Dataset items
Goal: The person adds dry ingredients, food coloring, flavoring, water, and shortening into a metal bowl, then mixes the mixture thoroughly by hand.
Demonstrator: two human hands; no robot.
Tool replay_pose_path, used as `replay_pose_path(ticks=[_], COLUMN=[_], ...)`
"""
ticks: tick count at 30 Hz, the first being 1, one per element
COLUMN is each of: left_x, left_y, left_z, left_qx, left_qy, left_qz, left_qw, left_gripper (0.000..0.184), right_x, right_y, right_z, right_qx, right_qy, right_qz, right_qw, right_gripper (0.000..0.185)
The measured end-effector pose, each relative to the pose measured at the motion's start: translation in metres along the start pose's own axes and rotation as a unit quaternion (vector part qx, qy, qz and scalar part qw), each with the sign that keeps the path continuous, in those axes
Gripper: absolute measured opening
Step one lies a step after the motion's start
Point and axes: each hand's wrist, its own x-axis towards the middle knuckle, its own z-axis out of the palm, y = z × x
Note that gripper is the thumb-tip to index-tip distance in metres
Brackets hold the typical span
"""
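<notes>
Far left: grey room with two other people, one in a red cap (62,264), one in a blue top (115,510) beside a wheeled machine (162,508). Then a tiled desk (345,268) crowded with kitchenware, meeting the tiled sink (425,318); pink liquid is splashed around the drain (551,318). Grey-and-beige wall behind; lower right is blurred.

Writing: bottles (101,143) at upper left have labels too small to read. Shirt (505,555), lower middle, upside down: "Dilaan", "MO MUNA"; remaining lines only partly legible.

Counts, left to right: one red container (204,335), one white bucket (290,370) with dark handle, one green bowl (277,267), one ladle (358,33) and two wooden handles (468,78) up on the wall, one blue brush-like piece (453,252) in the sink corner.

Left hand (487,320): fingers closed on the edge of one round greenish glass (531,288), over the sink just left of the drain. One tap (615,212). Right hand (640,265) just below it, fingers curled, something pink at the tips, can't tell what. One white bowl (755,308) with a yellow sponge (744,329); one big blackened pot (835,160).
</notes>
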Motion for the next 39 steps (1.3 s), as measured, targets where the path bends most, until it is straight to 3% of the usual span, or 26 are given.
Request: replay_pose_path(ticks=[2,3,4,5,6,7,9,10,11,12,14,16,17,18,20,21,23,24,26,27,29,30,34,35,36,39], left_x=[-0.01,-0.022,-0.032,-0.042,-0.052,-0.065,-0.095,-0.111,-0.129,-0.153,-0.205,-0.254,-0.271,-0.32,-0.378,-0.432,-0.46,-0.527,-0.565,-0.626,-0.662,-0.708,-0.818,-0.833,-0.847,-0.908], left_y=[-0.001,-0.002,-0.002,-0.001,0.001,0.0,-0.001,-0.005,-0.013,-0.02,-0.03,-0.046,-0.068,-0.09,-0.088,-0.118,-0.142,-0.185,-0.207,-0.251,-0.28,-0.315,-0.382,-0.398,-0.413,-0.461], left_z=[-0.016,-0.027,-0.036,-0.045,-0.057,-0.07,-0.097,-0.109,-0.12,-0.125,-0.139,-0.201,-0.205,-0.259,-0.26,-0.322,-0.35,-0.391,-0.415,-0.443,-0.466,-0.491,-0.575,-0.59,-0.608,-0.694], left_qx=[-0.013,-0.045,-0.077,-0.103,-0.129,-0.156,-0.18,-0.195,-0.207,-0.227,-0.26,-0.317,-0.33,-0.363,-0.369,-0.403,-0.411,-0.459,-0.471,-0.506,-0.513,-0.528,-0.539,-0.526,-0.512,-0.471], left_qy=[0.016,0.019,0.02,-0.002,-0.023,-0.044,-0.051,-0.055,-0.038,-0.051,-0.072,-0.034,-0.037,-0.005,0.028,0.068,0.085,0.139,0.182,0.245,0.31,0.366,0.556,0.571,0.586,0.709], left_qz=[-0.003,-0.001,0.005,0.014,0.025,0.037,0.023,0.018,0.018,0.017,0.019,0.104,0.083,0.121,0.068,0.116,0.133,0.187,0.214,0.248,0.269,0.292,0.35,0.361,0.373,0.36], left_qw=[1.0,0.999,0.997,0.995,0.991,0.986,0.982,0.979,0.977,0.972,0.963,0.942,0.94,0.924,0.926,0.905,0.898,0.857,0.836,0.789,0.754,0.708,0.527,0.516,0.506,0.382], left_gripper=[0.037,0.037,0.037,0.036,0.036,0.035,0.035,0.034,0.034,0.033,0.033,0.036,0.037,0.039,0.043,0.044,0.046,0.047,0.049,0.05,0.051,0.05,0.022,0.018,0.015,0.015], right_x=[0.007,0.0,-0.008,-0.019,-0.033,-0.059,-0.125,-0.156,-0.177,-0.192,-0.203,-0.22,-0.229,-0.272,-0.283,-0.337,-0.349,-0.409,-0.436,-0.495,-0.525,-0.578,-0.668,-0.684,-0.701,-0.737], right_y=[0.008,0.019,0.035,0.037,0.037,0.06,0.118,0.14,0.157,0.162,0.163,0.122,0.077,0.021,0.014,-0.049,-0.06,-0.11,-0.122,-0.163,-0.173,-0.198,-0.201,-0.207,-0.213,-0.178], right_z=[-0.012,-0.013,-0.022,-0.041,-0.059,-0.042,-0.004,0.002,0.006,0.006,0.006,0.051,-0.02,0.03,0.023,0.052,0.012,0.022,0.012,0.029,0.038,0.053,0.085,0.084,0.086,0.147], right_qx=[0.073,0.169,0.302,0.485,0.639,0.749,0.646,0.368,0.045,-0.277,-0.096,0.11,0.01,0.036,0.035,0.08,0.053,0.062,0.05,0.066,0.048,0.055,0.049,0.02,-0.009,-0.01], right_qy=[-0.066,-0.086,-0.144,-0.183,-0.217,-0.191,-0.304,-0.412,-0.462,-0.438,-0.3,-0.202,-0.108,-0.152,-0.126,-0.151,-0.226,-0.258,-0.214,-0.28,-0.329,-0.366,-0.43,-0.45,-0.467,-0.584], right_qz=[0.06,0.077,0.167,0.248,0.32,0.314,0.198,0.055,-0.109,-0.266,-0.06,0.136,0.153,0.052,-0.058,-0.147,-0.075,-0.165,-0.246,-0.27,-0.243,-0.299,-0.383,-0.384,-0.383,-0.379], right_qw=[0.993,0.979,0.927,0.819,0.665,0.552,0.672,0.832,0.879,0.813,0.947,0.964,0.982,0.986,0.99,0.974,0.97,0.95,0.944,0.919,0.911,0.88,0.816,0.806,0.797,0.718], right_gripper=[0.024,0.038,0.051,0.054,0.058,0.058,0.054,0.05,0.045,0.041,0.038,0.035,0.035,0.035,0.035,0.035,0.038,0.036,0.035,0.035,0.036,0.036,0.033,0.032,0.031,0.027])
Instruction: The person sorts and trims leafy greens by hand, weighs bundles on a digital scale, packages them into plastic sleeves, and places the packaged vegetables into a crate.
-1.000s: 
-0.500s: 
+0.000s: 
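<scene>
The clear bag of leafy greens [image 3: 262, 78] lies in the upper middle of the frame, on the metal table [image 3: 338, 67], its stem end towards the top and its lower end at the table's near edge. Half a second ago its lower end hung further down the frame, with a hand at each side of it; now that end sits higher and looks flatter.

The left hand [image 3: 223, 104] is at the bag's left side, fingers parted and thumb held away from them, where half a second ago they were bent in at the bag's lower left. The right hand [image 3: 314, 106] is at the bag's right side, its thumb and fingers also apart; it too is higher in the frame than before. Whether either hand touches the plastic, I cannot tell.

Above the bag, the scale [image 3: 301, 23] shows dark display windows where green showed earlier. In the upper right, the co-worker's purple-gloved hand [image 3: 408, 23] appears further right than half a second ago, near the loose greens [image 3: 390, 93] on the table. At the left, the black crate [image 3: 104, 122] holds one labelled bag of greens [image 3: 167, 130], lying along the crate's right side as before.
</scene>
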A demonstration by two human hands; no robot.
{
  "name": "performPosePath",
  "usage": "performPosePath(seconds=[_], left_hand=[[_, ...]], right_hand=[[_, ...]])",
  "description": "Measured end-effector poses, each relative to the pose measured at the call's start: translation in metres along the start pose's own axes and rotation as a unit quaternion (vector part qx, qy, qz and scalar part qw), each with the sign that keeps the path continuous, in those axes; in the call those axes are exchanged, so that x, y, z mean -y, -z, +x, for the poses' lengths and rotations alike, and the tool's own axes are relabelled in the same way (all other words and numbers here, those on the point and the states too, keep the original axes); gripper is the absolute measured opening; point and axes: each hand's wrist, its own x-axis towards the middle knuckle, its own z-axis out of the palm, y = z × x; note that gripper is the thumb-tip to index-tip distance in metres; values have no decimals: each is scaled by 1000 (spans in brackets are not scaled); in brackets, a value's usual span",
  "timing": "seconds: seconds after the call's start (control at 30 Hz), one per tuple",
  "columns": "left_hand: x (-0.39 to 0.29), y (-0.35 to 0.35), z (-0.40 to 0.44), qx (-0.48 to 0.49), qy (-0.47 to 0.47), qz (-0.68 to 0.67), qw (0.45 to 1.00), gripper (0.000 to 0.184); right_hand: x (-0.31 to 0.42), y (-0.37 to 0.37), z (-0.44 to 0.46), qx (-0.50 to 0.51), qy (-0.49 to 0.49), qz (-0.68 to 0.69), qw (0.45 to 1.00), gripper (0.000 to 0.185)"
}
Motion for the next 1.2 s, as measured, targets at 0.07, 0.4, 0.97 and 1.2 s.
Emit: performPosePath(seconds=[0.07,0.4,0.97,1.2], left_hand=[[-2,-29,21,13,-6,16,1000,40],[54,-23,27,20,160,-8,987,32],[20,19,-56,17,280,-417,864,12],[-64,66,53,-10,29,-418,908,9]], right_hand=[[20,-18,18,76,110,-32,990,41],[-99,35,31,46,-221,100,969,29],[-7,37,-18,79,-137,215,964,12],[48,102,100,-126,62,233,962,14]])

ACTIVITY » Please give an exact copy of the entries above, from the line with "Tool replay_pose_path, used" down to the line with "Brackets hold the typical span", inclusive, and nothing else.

SOLVED PROBLEM »
Tool replay_pose_path, used as `replay_pose_path(ticks=[_], COLUMN=[_], ...)`
"""
ticks: tick count at 30 Hz, the first being 1, one per element
COLUMN is each of: left_x, left_y, left_z, left_qx, left_qy, left_qz, left_qw, left_gripper (0.000..0.184), right_x, right_y, right_z, right_qx, right_qy, right_qz, right_qw, right_gripper (0.000..0.185)
The measured end-effector pose, each relative to the pose measured at the motion's start: translation in metres along the start pose's own axes and rotation as a unit quaternion (vector part qx, qy, qz and scalar part qw), each with the sign that keeps the path continuous, in those axes
Gripper: absolute measured opening
Step one lies a step after the motion's start
Point and axes: each hand's wrist, its own x-axis towards the middle knuckle, its own z-axis out of the palm, y = z × x
Note that gripper is the thumb-tip to index-tip distance in metres
Brackets hold the typical span

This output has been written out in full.